Réponse de la cour sur la caducité du jugement poursuivi. La cour d’appel, vient confirmer le jugement, relevant dans un premier temps, que le juge de l’exécution a retenu l’application de l’article 478 du Code de procédure civile (N° Lexbase : L6592H7B), portant sur le jugement rendu par défaut ou réputé contradictoire, qui est non avenu à défaut de notification dans le délai de six mois de son prononcé. En l’espèce, l’assignation n’avait pas touché en personne le défendeur qui, de plus, a démontré l’absence de signification dans le délai précité. L’appelant invoque en s'appuyant sur le procès-verbal de vaines recherches de l’huissier de justice, qu’il a effectué toutes les investigations nécessaires à la dernière adresse connue. Il ressort de son procès-verbal que cette information avait été indiquée par l’ex-épouse du débiteur, sans précisions des conditions, ni à quel moment elle a été portée à sa connaissance, avec la mention « il n'existe aucun élément matériel permettant de le localiser, à part qu'il habiterait Eaubonne, sans plus de précisions ».

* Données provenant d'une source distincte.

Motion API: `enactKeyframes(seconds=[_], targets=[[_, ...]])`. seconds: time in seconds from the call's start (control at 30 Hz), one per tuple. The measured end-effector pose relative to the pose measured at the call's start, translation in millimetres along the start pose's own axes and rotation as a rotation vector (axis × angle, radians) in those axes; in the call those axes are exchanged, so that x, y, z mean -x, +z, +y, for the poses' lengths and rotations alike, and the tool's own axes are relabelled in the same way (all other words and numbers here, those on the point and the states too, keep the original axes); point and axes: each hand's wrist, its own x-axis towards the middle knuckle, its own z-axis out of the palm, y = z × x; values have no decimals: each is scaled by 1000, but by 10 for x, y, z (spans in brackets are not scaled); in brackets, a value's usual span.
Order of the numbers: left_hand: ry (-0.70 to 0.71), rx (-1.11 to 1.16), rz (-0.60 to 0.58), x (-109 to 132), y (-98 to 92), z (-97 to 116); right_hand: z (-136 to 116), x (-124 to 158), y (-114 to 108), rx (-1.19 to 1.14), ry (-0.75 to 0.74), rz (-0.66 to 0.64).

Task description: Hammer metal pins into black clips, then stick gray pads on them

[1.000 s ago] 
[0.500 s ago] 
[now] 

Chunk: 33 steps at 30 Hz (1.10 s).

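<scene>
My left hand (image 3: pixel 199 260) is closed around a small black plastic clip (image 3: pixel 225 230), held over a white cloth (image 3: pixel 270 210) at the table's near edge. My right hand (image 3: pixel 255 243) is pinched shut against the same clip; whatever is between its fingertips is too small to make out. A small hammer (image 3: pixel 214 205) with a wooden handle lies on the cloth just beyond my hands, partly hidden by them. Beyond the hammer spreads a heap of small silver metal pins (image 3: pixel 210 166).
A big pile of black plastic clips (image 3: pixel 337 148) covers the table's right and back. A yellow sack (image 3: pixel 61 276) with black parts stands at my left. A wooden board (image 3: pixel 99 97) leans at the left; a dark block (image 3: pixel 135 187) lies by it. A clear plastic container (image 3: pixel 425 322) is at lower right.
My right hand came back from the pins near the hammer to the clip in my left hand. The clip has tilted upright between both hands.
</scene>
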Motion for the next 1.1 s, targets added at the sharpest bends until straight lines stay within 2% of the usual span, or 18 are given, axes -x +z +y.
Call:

La cour d’appel relève que l’intimé démontre que l’adresse indiquée par son ex-épouse était erronée, le numéro était correct, cependant, il ne s’agissait pas du 7 quinquiès, mais du 7 ter. Par ailleurs, le débiteur avait effectué toutes les démarches nécessaires à la suite de son déménagement durant l’été 2012. Il est relevé, le suivi du courrier, le changement sur l’extrait k-bis de sa société. Plus encore, sa nouvelle adresse avait bien été portée à la connaissance de l’huissier, car ce dernier lui adressait des courriers durant la procédure pendante devant le tribunal de commerce, et surtout cette dernière était celle indiquée sur l’assignation, pour laquelle il s’est contenté de faire un dépôt en son étude après l’obtention de l’adresse erronée.

Les magistrats d’appel relèvent donc que les diligences de l’huissier de justice étaient manifestement insuffisantes, pour dresser un procès-verbal de recherches infructueuses dit « PV 659 » (CPC, art. 659 N° Lexbase : L6831H77). Ils indiquent qu’il aurait dû prendre attache avec son mandant ou effectuer une consultation du registre du commerce et des sociétés, duquel l'information sur la nouvelle adresse serait ressortie.

Sanctions. La signification de l’assignation est donc nulle et sans effet, et la cour d’appel approuve la position prise par le juge de l’exécution sur le fait que le jugement est non avenu, en l’absence de signification dans les six mois de sa date et qu’il ne peut constituer un titre exécutoire valable pour fonder une mesure d’exécution.

Solution. La cour d’appel confirme le jugement rendu par le juge de l'exécution du tribunal de grande instance et condamne l’appelante à verser une somme au titre de l’article 700 du Code de procédure civile (N° Lexbase : L1253IZG), ainsi qu’aux dépens d’appel.

Conseil pratique : il convient de vérifier chaque acte de signification à réception avant même de procéder au placement de l’assignation. Par ailleurs, avant d’engager une mesure d’exécution forcée, la vigilance impose de vérifier l’historique de l’obtention du titre exécutoire, ce qui évitera l’engagement de frais, et des éventuelles condamnations à des dommages et intérêts ou à un article 700 du CPC.